Whether a force does positive or negative work depends on the direction of the force and the displacement (action distance), if the direction is the same, it does positive work, and if it is in the opposite direction, it does negative work. Stretch a spring of natural length, and the direction of displacement is along the direction of tension, so do positive work. In this process, the elastic potential energy of the spring increases, but the elastic force does negative work.

The work done by the spring to overcome the tensile force means that the spring does negative work, not the tensile force does negative work on the spring.

I guess only A is correct. The work of the outside makes the spring potential energy increase.

The force is always in the direction of the hypotenuse, and the magnitude remains the same, the work w = f * the distance of the rope end movement, the distance of the rope end = the hypotenuse - the height = under the root number (h 2 + s 2) - h, w = f * [under the root number (h 2 + s 2) - h].

2. The person did not work on the bucket. The force of the person on the bucket is vertically upward, and the distance traveled is horizontal, that is, the force of the person on the bucket has no effect.

According to w=f*s where s in the f direction is 0, so the work done is 0.

The other options have a distance in the direction of the force.

Do work, 2 do no work. The condition for doing work is that there is a moving distance in the direction of the force + force. 2 There is no distance of movement in the direction of the force (the direction of the force is perpendicular to the direction of movement).
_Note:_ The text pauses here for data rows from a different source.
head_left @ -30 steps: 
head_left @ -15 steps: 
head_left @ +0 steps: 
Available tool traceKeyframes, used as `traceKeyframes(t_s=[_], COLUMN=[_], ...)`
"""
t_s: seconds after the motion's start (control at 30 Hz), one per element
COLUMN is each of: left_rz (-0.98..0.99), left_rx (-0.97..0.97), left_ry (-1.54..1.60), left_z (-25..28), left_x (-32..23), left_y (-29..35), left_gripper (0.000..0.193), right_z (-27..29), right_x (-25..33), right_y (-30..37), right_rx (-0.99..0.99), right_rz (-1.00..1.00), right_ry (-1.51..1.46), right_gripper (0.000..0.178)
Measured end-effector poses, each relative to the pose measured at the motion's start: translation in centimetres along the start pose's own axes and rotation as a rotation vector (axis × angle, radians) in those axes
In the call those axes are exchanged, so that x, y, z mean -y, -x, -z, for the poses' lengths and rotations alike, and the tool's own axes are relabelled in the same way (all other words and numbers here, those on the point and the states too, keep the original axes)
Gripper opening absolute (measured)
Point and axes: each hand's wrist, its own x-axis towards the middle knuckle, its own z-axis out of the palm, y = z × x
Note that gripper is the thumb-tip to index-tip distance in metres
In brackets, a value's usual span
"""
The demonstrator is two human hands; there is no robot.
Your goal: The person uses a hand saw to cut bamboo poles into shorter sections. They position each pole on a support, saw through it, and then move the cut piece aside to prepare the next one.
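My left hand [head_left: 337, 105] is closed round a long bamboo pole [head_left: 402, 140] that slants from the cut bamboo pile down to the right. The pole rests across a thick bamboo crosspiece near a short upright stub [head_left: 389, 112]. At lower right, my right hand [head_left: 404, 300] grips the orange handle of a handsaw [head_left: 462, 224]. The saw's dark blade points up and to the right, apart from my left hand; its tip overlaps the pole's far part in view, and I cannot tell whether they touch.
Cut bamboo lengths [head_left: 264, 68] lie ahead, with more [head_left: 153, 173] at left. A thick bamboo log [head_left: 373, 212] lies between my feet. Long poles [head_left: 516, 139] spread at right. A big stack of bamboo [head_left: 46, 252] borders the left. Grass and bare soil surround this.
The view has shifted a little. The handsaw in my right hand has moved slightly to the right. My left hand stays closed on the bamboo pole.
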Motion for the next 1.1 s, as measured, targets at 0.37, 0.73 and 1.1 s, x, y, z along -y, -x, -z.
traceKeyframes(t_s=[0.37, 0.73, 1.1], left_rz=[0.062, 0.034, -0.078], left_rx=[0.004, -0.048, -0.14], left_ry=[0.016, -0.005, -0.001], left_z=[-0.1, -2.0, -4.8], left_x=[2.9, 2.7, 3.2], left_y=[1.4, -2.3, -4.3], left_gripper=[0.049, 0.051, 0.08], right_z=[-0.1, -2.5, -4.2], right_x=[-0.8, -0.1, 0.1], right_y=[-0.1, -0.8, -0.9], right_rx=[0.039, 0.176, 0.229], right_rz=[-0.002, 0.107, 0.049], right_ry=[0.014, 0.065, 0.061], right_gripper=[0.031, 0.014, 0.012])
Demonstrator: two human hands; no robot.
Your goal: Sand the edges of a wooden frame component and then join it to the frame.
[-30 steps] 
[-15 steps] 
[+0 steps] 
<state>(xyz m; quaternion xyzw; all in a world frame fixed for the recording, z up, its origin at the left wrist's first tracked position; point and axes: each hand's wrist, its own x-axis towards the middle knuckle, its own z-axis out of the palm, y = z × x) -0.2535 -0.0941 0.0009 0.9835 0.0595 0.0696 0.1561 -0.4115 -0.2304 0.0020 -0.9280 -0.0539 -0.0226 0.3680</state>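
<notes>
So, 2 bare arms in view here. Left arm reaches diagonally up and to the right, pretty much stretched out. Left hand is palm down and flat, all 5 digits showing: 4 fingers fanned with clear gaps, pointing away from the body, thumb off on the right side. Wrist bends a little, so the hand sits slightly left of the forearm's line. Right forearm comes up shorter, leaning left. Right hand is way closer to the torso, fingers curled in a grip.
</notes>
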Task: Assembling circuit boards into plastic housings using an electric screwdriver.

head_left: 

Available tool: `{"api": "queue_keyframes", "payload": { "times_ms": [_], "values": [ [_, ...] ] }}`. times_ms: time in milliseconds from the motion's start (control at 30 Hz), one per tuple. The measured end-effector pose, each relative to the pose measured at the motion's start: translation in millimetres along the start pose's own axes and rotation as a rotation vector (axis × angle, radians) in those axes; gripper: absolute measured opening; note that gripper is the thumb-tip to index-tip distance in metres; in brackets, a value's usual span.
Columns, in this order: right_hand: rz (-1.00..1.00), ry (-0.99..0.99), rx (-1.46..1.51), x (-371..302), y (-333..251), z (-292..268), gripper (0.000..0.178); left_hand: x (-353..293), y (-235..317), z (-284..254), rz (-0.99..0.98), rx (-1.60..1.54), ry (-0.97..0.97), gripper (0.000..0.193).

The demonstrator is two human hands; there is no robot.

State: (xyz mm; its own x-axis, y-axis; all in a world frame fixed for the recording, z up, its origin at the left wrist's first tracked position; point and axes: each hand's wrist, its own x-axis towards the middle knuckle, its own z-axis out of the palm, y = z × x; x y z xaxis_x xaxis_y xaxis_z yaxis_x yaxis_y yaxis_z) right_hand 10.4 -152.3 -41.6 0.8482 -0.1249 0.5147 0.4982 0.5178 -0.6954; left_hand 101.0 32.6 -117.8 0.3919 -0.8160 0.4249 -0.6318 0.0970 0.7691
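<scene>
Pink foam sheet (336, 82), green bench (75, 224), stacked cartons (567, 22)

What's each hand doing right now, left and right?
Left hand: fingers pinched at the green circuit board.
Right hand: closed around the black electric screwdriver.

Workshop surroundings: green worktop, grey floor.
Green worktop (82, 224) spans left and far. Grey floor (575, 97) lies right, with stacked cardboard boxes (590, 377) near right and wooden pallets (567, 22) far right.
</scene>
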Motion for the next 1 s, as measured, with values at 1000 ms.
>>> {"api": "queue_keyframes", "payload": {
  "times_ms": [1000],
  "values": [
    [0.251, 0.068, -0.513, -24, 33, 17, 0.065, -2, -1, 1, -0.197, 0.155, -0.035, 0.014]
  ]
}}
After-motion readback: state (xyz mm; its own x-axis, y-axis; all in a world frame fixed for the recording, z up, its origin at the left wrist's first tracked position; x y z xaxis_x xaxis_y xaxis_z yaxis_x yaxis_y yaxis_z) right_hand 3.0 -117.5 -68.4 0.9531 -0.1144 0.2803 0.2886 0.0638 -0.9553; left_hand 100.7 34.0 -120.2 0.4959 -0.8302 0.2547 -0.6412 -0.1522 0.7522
1 Yes. 2 No, the direction of force is perpendicular to the direction of motion, and it is zero after multiplication.

3 Yes. 4 Yes.

The acceleration of an object is obtained from Newton's second law.

g-f=ma a=9m/s^2

2s The height at which the object falls.

h=at^2/2=18m

The work done by gravity wg=gh=180j

Work done to overcome resistance wf=fh=18j

Fall acceleration a=(

The displacement in 2s s=1 2gt 2=18m

The work done by gravity w1=mgs=180j

The resistance does work w2=-fs=-18j, and the object overcomes the resistance to do work 18j

Choose D, remember: your purpose is to have useful work, what you have to do is extra work, and the total amount you pay is the total work.

The purpose of this problem is to fish for the bucket, so it is useful to overcome the gravity of the bucket to do work; It is inevitable to carry water, so overcoming the gravity of water to do work is additional work; The sum of the work of lifting water and the work of carrying a bucket is the total work.